It rained all night. Every time I awoke it was to a relentless drumming on the tin roof and the occasional chirp from one of the six geckos stuck on the underside of the foil insulation.
We awoke to a drenched environment, a dense greenery that glistened and dripped in the still morning. I don’t think I have ever experienced such a feeling of wetness whilst standing on terra firma and the scent of wet earth was everywhere. After breakfast we walked uphill through dense forest towards a tall waterfall that dropped sheer over a rocky escarpment. It was a Jurassic image straight from ‘The Land that Time Forgot’. As we walked I became aware of a heightened feeling of caution, that we were moving through a very foreign and mysterious place, a sensation not unlike being underwater. The profusion and density of growth was quite overpowering, one felt hemmed in by innumerable green barriers, and in places it was a twig or two short of being impenetrable.

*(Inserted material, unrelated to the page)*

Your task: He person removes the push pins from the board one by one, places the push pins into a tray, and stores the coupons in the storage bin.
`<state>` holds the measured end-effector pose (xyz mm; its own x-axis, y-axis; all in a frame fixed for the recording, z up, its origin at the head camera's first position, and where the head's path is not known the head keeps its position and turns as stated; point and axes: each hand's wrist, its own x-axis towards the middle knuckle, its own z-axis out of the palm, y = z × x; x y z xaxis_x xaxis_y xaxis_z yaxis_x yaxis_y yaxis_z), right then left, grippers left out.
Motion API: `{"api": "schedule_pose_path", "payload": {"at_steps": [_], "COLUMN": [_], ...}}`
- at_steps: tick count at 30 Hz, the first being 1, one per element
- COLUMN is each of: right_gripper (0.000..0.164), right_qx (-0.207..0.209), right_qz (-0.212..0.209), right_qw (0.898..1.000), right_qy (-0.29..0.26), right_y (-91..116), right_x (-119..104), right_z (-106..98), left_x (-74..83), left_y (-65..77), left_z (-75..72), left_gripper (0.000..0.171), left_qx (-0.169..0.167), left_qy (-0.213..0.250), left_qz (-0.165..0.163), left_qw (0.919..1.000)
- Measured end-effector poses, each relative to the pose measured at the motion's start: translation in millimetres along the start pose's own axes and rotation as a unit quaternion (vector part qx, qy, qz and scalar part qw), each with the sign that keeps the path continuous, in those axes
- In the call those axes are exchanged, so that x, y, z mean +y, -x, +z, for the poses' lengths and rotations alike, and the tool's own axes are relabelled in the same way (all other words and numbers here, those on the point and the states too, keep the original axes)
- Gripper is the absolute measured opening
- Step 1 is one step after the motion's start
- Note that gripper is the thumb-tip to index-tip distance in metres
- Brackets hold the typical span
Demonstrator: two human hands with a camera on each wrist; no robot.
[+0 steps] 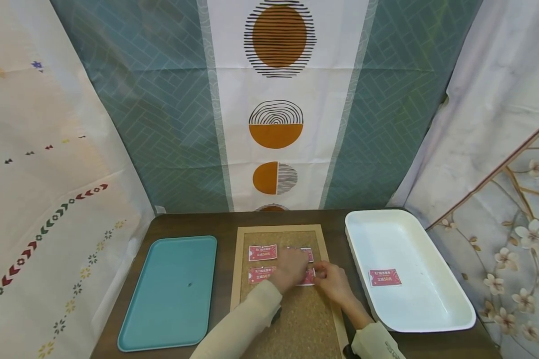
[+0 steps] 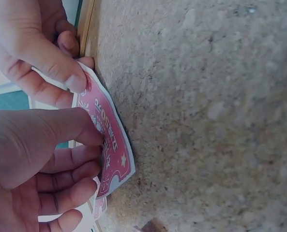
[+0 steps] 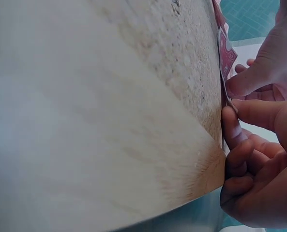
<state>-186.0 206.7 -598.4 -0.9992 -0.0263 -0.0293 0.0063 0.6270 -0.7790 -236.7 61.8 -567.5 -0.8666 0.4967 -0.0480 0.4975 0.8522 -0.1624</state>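
At the far left a white cloth (image 1: 58, 164) with rows of small coloured motifs slants down beside the dark table (image 1: 222, 279). On the table lies a teal tray (image 1: 166, 294), a small dark spot on its floor. Next comes the cork board (image 1: 296, 324) in its pale wooden frame, carrying four pink coupons in two rows of two: the upper-left coupon (image 1: 262, 253) shows whole, the lower-left coupon (image 1: 260, 274) is partly covered by the left hand (image 1: 291, 268), and the upper-right coupon (image 1: 307, 253) shows in part beyond that hand. The left hand holds the lower-right coupon (image 2: 116, 150), thumb on the printed face, the other fingers loosely bent. That coupon bows up from the cork near the board's right side. The right hand (image 1: 334, 283) pinches its right end between thumb and forefinger, the remaining fingers curled. To the right stands a deep white tray (image 1: 415, 239) with a loose coupon (image 1: 385, 277) lying flat near its left wall. At the far right hangs a flowered cloth (image 1: 512, 249).
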Motion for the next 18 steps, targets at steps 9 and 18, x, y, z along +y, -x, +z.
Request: {"api": "schedule_pose_path", "payload": {"at_steps": [9,18], "right_gripper": [0.027,0.027], "right_qx": [-0.012,-0.013], "right_qz": [0.013,0.022], "right_qw": [1.0,0.999], "right_qy": [-0.014,-0.021], "right_y": [-0.3,-1.9], "right_x": [-1.8,0.4], "right_z": [-1.4,-1.4], "left_x": [-3.8,-4.4], "left_y": [-2.6,-1.7], "left_z": [-0.7,-0.2], "left_gripper": [0.02,0.023], "left_qx": [-0.003,-0.002], "left_qy": [-0.007,-0.01], "left_qz": [0.029,0.033], "left_qw": [0.9995,0.9994]}}
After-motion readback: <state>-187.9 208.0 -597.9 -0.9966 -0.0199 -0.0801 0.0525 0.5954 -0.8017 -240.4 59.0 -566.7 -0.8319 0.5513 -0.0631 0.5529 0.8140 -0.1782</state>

For a few moments the sun broke through and the light had a diamond bright intensity as it streamed out of a deep blue hole in the clouds through air that was Pacific pure and unpolluted. The change in the depth of tone in the lush vegetation was astonishing. It was as though the chromosome responsible for photosynthesis in every plant had been turned up to 11 and combined with the clarity of the light produced a quality of the colour green that was almost shockingly alive. It was green with added greenness, green plus, green on steroids. A muscular, almost visibly pulsating green that had a wild fecund energy and look about it.
But as time went on I noticed that there were not the plagues of infernal insects that could render this uninhabitable or unbearable. No leeches squirmed out of the ground or dropped from trees, mosquitoes did not suck our blood through their needle-thin probes and soldier ants did not raise pea-sized lumps. So in spite of my cautious mood it was actually a very benign patch of jungle. Later this was enhanced by an abundance of tropical fruits: grapefruit the size of small footballs hung heavy on trees; there were papayas aplenty; large coconuts swayed way overhead and other unknown fruits covered the ground in rosy ripeness. If one had know what everything was you were probably standing in the middle of the most sensational tropical fruit smorgasbord imaginable. At a view point we looked back towards the sea, just a small inlet ringed by spiky mountains all covered in dense forest. Beside us great fractured stands of Bamboo nodded gently like great furry green worms as they soared skyward
Arriving at the base of the waterfall the air felt wetter than ever and the sound of the falling water drowned out all other noise. We stripped and slid down smooth rocks into the cold swirling water. Out in the middle of the deep pool the current was strong and you had to swim hard to make headway. Head down I made a sprint for a rock between the two main chutes and, with a slackening of the current, managed to find a finger hold in the rock and hold myself steady. The super-aerated water had a negatively buoyant effect and I could feel a pull downward into the swirl pool. Looking up one fall I could see the water cascading from side to side down the smoothly polished rock and leaping into the air as it hit various ledges to rebound off and change direction. Seen from the water at the base it was a mesmerising sight which I enjoyed for as long as I could maintain the finger hold and resist the downward drag. Finally letting go I was swept out into the centre of the pool, spinning slowly and watching the intense, almost suffocating, beauty of the rainforest rise up and away all around me beneath the jungle sky. And finally, within the jungle of myself, I felt at peace.